Problem details:
If a line below includes the string "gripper", copy it.

Source data:
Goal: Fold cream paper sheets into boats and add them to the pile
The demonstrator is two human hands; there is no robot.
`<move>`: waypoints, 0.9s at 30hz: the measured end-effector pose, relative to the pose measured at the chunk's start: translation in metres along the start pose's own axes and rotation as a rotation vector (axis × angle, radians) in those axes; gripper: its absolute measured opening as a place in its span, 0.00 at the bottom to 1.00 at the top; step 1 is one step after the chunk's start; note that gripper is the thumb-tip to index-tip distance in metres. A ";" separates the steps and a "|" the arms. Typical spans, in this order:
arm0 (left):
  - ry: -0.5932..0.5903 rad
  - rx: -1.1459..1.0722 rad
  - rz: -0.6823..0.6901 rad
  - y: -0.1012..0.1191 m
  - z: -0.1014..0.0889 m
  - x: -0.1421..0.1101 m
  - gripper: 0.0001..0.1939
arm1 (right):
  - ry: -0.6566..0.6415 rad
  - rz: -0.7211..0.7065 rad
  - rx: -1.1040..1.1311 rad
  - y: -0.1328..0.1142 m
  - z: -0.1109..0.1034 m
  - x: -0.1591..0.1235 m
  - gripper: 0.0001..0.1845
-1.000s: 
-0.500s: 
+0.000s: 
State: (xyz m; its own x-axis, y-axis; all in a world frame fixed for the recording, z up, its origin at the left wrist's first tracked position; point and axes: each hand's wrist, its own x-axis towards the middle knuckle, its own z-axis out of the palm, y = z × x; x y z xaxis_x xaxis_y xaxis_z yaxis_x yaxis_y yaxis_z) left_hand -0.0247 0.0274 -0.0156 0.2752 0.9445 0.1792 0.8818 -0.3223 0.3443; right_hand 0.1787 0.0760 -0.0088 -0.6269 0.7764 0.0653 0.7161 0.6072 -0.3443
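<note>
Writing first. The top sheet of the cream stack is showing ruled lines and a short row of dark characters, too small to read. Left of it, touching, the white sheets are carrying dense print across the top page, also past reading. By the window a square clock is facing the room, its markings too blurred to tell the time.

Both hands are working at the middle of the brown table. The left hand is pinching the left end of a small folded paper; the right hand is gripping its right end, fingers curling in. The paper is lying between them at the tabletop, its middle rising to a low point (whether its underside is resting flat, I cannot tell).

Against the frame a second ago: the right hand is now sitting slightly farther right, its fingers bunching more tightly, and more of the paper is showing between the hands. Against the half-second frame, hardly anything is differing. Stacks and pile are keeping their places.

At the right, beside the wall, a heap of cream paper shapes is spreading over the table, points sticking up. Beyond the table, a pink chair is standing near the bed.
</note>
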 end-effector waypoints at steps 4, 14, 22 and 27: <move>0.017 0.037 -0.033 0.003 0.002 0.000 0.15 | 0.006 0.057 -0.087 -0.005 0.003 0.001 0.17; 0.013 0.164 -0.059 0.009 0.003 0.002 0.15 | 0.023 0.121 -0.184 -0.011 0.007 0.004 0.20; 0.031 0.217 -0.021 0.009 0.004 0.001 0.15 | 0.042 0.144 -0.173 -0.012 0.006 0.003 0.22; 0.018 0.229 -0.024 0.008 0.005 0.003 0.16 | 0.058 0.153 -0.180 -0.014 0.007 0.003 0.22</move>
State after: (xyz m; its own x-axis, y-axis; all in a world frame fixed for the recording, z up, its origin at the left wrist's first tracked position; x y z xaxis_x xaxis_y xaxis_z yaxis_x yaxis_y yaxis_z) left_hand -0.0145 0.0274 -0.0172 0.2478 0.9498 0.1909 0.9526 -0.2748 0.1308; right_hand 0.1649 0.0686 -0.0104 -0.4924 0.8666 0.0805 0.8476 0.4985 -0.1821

Solution to this exercise:
`<move>`: waypoints, 0.9s at 30hz: the measured end-effector pose, relative to the pose measured at the chunk's start: translation in metres along the start pose's own axes and rotation as a rotation vector (axis × angle, radians) in those axes; gripper: its absolute measured opening as a place in its span, 0.00 at the bottom to 1.00 at the top; step 1 is one step after the chunk's start; note that gripper is the thumb-tip to index-tip distance in metres. A ";" separates the steps and a "|" the arms. Typical spans, in this order:
  - gripper: 0.0001..0.1939
  - gripper: 0.0001..0.1845

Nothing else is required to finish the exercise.